▸ What the task requires
Could you print exactly the lines of the listing below, starting at the line that has "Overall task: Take" and ending at the line that has "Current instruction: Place", and only those lines?

[Records provided — start]

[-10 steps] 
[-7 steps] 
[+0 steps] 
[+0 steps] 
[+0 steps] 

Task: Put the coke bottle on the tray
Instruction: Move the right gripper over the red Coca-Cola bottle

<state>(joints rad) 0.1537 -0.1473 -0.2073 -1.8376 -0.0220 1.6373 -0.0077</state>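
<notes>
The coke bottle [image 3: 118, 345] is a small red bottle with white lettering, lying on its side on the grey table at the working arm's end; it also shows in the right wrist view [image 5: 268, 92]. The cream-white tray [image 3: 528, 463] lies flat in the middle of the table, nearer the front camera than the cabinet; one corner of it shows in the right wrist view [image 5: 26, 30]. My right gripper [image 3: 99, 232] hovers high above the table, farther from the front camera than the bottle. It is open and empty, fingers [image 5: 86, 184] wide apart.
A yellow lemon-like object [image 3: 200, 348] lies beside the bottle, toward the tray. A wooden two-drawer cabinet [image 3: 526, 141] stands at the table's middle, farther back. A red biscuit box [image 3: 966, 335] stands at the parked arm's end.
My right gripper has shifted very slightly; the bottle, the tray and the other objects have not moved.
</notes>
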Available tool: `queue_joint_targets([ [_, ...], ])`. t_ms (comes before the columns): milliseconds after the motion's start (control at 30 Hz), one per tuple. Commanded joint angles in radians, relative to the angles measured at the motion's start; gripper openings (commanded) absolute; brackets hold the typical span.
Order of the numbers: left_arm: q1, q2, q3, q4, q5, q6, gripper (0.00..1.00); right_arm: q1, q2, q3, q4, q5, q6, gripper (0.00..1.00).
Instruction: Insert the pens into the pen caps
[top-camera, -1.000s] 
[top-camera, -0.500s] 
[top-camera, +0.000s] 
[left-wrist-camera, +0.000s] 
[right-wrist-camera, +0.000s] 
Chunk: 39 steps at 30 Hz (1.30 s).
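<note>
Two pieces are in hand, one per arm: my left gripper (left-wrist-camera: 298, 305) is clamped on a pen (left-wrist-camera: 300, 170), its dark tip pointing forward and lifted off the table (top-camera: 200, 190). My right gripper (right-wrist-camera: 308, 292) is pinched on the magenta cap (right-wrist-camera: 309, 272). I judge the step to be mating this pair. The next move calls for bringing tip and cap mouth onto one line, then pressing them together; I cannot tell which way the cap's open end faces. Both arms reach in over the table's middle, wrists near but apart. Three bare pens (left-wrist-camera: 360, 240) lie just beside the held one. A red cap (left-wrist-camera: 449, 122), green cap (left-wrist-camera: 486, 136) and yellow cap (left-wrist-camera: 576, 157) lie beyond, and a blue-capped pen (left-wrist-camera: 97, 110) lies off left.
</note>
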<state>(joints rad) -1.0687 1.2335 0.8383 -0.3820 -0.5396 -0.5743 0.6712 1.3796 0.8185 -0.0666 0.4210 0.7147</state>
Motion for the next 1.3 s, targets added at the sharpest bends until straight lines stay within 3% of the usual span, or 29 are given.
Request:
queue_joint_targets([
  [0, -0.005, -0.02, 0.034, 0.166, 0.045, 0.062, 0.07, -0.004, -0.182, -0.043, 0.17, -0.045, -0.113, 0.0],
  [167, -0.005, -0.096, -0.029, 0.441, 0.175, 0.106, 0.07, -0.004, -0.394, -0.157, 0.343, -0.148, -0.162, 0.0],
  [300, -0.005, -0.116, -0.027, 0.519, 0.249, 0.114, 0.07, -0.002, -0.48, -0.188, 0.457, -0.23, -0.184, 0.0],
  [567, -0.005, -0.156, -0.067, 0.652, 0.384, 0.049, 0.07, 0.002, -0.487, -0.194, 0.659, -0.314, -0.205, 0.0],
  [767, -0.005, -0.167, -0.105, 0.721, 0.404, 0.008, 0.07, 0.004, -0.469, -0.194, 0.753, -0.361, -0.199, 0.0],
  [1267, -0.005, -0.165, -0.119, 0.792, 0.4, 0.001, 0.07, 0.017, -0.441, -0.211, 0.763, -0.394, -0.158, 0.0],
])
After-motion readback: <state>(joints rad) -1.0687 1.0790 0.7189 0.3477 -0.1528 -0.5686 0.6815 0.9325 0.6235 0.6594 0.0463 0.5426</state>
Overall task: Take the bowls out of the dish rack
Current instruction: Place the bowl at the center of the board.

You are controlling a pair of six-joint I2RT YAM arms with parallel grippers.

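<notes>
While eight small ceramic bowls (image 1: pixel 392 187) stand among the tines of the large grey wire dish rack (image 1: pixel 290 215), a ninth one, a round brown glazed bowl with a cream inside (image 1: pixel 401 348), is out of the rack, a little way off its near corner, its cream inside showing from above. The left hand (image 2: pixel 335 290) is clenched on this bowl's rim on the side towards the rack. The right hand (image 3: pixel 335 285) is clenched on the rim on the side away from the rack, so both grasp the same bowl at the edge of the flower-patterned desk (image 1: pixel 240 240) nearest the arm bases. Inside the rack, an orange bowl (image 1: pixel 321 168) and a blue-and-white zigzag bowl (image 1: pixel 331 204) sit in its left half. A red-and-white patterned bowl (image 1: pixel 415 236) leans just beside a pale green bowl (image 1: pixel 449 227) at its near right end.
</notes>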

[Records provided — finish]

▸ Expected output
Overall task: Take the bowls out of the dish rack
Current instruction: Place the bowl at the center of the board.

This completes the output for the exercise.